> _TASK REQUIREMENTS_
Each line holding the string "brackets" is to be copied from the data.

> _SUPPLIED MATERIAL_

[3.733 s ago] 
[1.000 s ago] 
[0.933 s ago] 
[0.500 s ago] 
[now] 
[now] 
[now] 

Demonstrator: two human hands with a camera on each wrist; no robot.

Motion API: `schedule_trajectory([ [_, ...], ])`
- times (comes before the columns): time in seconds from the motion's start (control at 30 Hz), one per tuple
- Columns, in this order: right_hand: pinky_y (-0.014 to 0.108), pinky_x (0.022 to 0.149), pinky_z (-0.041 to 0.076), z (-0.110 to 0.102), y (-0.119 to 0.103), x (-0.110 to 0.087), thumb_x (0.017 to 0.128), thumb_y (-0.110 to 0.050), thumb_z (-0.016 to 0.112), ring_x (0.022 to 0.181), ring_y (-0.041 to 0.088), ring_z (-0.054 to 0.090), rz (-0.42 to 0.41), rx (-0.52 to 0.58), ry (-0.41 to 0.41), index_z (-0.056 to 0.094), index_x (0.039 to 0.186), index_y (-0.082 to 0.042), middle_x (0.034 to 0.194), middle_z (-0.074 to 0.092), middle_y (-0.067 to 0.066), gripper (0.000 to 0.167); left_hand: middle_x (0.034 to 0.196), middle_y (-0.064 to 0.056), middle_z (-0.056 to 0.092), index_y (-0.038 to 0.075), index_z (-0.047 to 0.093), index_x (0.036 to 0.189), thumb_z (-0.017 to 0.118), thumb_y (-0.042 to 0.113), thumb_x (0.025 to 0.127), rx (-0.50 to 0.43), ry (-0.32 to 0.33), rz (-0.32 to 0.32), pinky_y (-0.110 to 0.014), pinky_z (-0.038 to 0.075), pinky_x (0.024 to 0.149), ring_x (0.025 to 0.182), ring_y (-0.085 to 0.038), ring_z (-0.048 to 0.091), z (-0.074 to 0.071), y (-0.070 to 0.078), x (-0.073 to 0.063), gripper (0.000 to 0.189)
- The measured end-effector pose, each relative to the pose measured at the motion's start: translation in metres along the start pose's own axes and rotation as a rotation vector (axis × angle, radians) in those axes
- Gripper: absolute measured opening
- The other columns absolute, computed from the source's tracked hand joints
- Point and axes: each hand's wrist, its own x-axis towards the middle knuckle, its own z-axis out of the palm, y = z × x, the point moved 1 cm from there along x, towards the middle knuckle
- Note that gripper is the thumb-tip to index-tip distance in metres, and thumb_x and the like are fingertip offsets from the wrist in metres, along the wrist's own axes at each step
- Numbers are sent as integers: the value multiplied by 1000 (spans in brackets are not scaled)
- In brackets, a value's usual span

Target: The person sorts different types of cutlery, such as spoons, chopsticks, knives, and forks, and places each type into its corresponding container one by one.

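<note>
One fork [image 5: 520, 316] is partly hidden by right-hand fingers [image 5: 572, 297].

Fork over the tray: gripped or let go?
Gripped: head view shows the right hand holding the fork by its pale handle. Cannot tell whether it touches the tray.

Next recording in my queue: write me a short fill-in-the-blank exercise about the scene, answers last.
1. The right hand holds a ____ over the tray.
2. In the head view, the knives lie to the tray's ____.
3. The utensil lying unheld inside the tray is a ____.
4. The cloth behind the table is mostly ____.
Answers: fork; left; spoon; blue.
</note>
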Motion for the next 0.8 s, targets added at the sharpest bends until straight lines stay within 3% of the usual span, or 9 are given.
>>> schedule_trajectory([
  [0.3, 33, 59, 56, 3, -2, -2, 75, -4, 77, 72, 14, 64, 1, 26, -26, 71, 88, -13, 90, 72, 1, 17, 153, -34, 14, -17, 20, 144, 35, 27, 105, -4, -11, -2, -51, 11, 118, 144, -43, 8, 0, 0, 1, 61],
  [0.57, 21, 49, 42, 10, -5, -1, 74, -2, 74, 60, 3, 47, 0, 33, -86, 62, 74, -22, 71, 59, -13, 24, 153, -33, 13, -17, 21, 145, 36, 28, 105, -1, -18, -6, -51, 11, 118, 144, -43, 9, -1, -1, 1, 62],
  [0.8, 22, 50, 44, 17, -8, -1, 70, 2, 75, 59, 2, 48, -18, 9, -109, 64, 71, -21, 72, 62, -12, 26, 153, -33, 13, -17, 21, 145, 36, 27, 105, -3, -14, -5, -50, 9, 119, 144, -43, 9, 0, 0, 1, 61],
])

> _EXPECTED ANSWER_
- Numbers are sent as integers: the value multiplied by 1000 (spans in brackets are not scaled)
- In brackets, a value's usual span

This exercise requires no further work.